America

celebrate LGBTQ pride parades with new urgency

Participants shout during the 51st LGBTQ Pride Parade, Sunday, June 26, 2022, in Chicago.  (AP Photo/Jon Durr)

LGBTQ pride parades kicked off Sunday in New York City and across the United States with glittering confetti, cheering crowds, rainbow flags and a renewed fear of losing freedoms won over decades of activism.

The annual marches in New York, San Francisco, Chicago and other cities came just two days after a conservative Supreme Court justice suggested the court should also reconsider gay marriage rights, recognized in 2015.

“We are here to make a manifesto,” said Mercedes Sharpe, 31, who traveled to Manhattan from Massachusetts.

“I think it’s about pointing something out, unlike every other year, like we normally celebrate. This one will really turn heads. I think there will be a lot of angry people, not just women, but angry men and angry women.”

Thousands of people — many dressed in the colors of pride — walked the parade route through Manhattan, cheering as the floats and participants passed by. Organizers announced this weekend that a contingent from Planned Parenthood would be leading the parade.

In Chicago, Mayor Lori Lightfoot called the Supreme Court ruling a “momentary setback,” calling Sunday’s events “an opportunity for us to not only celebrate pride, but be determined to fight back.”

Participants shout during the 51st LGBTQ Pride Parade, Sunday, June 26, 2022, in Chicago. (AP Photo/Jon Durr)

“We will not live in a world, not in my city, where our rights are taken away or rolled back,” said Lightfoot, Chicago’s first openly gay mayor and the first black woman to serve.

In San Francisco, some protesters and spectators carried signs condemning the court’s decision on abortion.

House Speaker Nancy Pelosi, riding in a convertible with a hammer and a rainbow fan, said the turnout was an acknowledgment that Americans support gay rights.

“Even though the majority of the court is against our Constitution, our country knows and loves our LGBTQI+ community,” Pelosi told KGO-TV.

The warning from the country’s highest court came after a year of legislative defeats for the LGBTQ community, including the passage of laws in some states that limit discussion of sexual orientation or gender identity with children.

With anti-gay sentiments resurgent, some are pushing to return the parades to their roots: fewer street parties and more civil rights marches.

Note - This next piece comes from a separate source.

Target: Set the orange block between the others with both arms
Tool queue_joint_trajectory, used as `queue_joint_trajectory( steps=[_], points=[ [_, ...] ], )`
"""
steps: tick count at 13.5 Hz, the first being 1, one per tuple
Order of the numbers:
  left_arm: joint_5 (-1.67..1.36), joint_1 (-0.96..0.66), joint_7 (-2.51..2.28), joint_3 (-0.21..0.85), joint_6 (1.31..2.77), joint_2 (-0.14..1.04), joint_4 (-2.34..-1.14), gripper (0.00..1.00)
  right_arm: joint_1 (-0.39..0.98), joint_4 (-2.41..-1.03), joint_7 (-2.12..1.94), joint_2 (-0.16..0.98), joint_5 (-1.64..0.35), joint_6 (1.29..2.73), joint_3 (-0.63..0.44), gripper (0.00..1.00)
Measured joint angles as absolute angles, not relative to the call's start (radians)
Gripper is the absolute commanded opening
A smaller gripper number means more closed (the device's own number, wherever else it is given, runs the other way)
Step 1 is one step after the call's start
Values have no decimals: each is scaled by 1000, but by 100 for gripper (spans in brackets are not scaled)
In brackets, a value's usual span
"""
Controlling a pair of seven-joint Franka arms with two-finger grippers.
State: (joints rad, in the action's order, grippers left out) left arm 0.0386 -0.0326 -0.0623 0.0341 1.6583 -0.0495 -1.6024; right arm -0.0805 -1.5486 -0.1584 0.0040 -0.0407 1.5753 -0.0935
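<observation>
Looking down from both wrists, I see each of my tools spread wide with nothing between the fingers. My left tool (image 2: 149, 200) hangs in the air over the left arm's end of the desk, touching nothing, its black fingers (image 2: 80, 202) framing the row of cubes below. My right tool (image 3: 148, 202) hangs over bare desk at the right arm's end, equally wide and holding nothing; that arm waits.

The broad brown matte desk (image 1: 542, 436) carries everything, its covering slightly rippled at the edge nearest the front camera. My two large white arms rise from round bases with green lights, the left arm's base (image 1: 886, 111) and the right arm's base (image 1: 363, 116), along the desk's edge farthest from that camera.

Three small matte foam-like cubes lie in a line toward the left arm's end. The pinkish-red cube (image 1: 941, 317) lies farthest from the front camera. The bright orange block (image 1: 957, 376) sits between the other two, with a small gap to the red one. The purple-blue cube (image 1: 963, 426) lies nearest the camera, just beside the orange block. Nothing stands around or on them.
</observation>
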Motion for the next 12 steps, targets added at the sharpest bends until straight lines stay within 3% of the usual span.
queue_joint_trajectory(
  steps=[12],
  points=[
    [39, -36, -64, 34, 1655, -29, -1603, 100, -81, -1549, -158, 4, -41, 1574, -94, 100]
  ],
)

“It’s gone from being a statement of activism and protest to more of a celebration of gay life,” Sean Clark, 67, said of New York’s annual parade while enjoying a drink recently at Julius’, one of the older gay bars in Manhattan’s Greenwich Village neighborhood.

Clark remembers when the parade was a march of defiance and rejection of an oppressive society that viewed gays, lesbians and transgender people as worthless and alien.

“As satisfying and exhilarating as it is now to be accepted by the mainstream … there was also something exciting and wonderful about being on the outside looking in,” he said.

New York’s first LGBTQ pride march, then called the Christopher Street Liberation Day March, was held in 1970 to commemorate the first anniversary of the Stonewall Rebellion, a spontaneous street riot sparked by a police raid on a gay bar. from Manhattan.